— Le général D… est à Salonique, fit entendre le « Binocle d’écaille ». J’ai eu l’occasion de le voir quelques jours avant son départ. Il ne m’a parlé de rien qui pût se rapporter à Fulber…
— Il est probable qu’il l’avait déjà oublié ! émit le directeur de L’Époque.
— Fulber n’avait donc pas produit une grande sensation sur lui ? demanda le « Bureau de tabac ».
— Tous les détails de ce dîner sont parfaitement restés dans ma mémoire, répondit le directeur de L’Époque.

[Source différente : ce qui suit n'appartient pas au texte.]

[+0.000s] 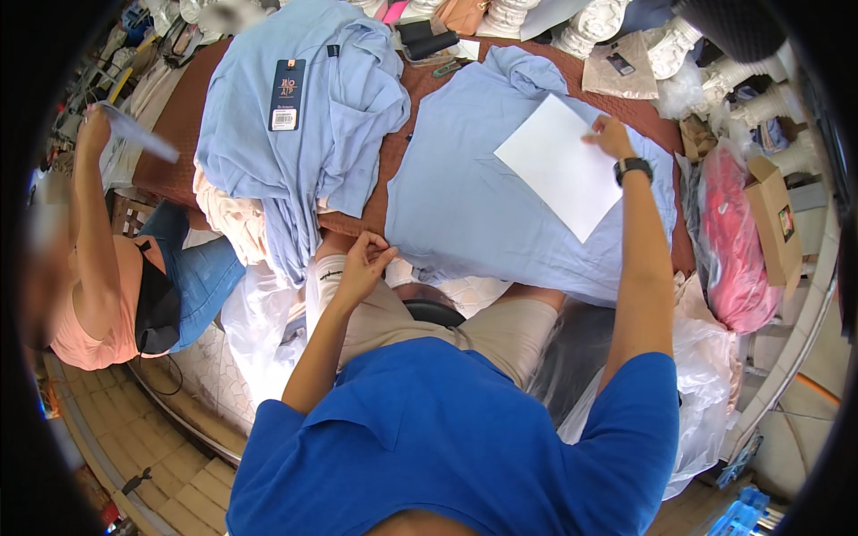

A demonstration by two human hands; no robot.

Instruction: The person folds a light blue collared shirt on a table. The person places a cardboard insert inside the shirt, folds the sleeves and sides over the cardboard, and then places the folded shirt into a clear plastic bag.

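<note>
A light blue shirt (447, 179) lies spread on the table in front of me, its collar at the far side. On its right half rests a white rectangular sheet (559, 165), turned at an angle. My right hand (611, 139), wearing a black watch, is closed at the sheet's upper right edge. My left hand (368, 259) is at the shirt's near left corner, thumb and fingers pinched together on the hem. To the left lies a pile of light blue shirts (295, 170) with a dark hang tag (286, 94) on top.
The table has a brown quilted cover (174, 174). At the far edge are a green clip (447, 69) and a packed beige garment (621, 67). A red bagged bundle (735, 241) and cardboard box (773, 223) stand right. Another person (107, 295) sits at left, holding something pale.
</note>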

— Vous seriez tout à fait aimable de nous les faire connaître, monsieur ! exprima le « Président ».
— Eh bien, ce soir-là, dès le potage, Fulber, sans nous dévoiler son secret naturellement, nous entretint de la puissance formidable de son engin… et je me rappelle qu’il ne parlait pas depuis plus de cinq minutes que déjà le général D… s’écriait :
« Mais c’est une histoire de Jules Verne que vous nous racontez là, mon cher savant… Je l’ai lue quand j’étais au collège : cela s’appelle Les Cinq cents millions de la Béqum !… Attendez ! voici le sujet dont je me souviens très bien : un Boche de ce temps-là avait fabriqué un canon prodigieux qui envoyait sur une cité construite en Amérique par des Français, un projectile naturellement colossal et capable de tout anéantir en quelques minutes !… »
« Le général D…, pour dire cela, avait pris un ton si parfaitement ironique, que je crus devoir intervenir.
« Mon cher général, interrompis-je, nous vivons à une époque où toutes les imaginations de Jules Verne, sur la terre, dans les airs et sous les eaux, se réalisent si bien et si complètement, qu’il ne faudrait point s’étonner que celle-ci finît par entrer comme les autres dans le domaine de la réalité ! »
Pendant que je parlais ainsi, Fulber, qui était assis en face de nous, nous fixait, le général et moi, avec une expression de mépris incommensurable.